When I was little, my dad used to make us tuna melts on the weekends. It wasn’t a lunchbox type of lunch because we couldn’t reheat at school (and let’s be honest, the melty cheese is the best part), but on the weekends? You better believe my brother and I were asking for tuna melts.
I have this weird thing about food sometimes where I like to eat it in an organized way. Waffles, for example, I always cut in the same way. They have little squares so I know exactly where to cut to get the perfect bite.
I’m also a color eater. When I used to eat Skittles or M&M’s or even tricolor tortellinis, I always used to eat them in color code order: least favorite to most favorite.
It’s bizarre, yes. But there’s something about the organization that I like.
And I do the same with tuna melts.
We’d have our tuna melts on a whole grain piece of bread with Vermont extra sharp cheddar cheese on top, cut into quarters. Each little square would last four bites. And each bite was the perfect blend of bread, tuna salad and cheese.
It was (and actually still is) the ultimate lunch.
Strangely, I don’t feel like seafood and cheese inherently go together. I suppose sometimes in pasta dishes you’ll have shellfish in a cream sauce, or you’ll make this smoked salmon and goat cheese spread, but cheese by itself with fish?
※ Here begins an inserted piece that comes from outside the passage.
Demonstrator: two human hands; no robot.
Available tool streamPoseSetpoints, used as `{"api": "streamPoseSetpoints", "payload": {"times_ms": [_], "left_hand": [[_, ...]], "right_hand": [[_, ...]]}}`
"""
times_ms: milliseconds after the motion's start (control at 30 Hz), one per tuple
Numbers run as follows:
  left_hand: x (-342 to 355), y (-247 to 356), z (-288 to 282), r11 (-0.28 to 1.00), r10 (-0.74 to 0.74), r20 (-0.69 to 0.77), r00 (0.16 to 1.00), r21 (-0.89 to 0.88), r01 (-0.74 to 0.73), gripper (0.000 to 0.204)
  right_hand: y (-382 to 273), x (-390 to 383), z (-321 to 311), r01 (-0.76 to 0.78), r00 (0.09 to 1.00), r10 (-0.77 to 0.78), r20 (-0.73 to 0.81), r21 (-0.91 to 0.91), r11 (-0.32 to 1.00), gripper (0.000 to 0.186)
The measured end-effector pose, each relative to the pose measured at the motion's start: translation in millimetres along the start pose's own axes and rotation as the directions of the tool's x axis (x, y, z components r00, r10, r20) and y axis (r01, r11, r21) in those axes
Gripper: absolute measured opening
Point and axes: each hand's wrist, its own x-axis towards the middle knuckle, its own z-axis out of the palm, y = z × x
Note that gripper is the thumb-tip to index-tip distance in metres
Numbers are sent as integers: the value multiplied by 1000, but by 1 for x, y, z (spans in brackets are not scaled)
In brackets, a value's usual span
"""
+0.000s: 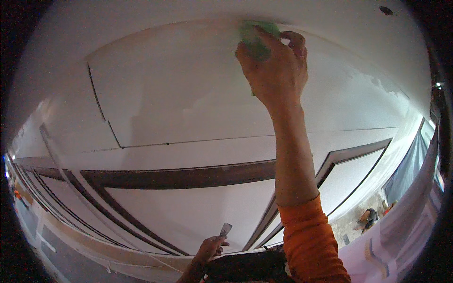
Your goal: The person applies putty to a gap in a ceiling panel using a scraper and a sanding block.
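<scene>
My right hand [278, 70] is raised high at the upper middle, its forearm in an orange sleeve [309, 236]. Its fingers are closed around a soft-looking green pad [257, 45], pressed against the top of the white wall [188, 85] close to the ceiling. The pad's edges are blurred, and my palm hides part of it. Low in the middle, my left hand [211, 249] grips a small putty knife [226, 230] with its blade pointing up, held apart from the wall.
Dark-brown trim strips [188, 177] frame white panels below the wall's upper part. A thin dark line [96, 94] runs down the wall at left. Plastic sheeting [408, 165] hangs at right. A dark object [247, 266] sits at the lower middle. The ceiling has a dark hole [386, 10].
</scene>
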Motion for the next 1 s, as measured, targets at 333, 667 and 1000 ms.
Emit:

Not really a great combo.
Tuna melts being the one exception to that rule.
When you combine tuna salad with melted cheese, it turns into this magical sandwich that is like nothing else. Not even chicken salad with melted cheese is quite as good (in my humble opinion at least).
But I didn’t want to just give you any old tuna melt today. You’re special and deserve something a little more classy I wanted this recipe to be different. I wanted it to be an elevated, more elegant version. Something that reminded me of my dad’s tuna melts from years ago, but would be worthy of serving at a lunch party (any derby folks out there? this could work!).
And my one stipulation? It had to contain quinoa, of course.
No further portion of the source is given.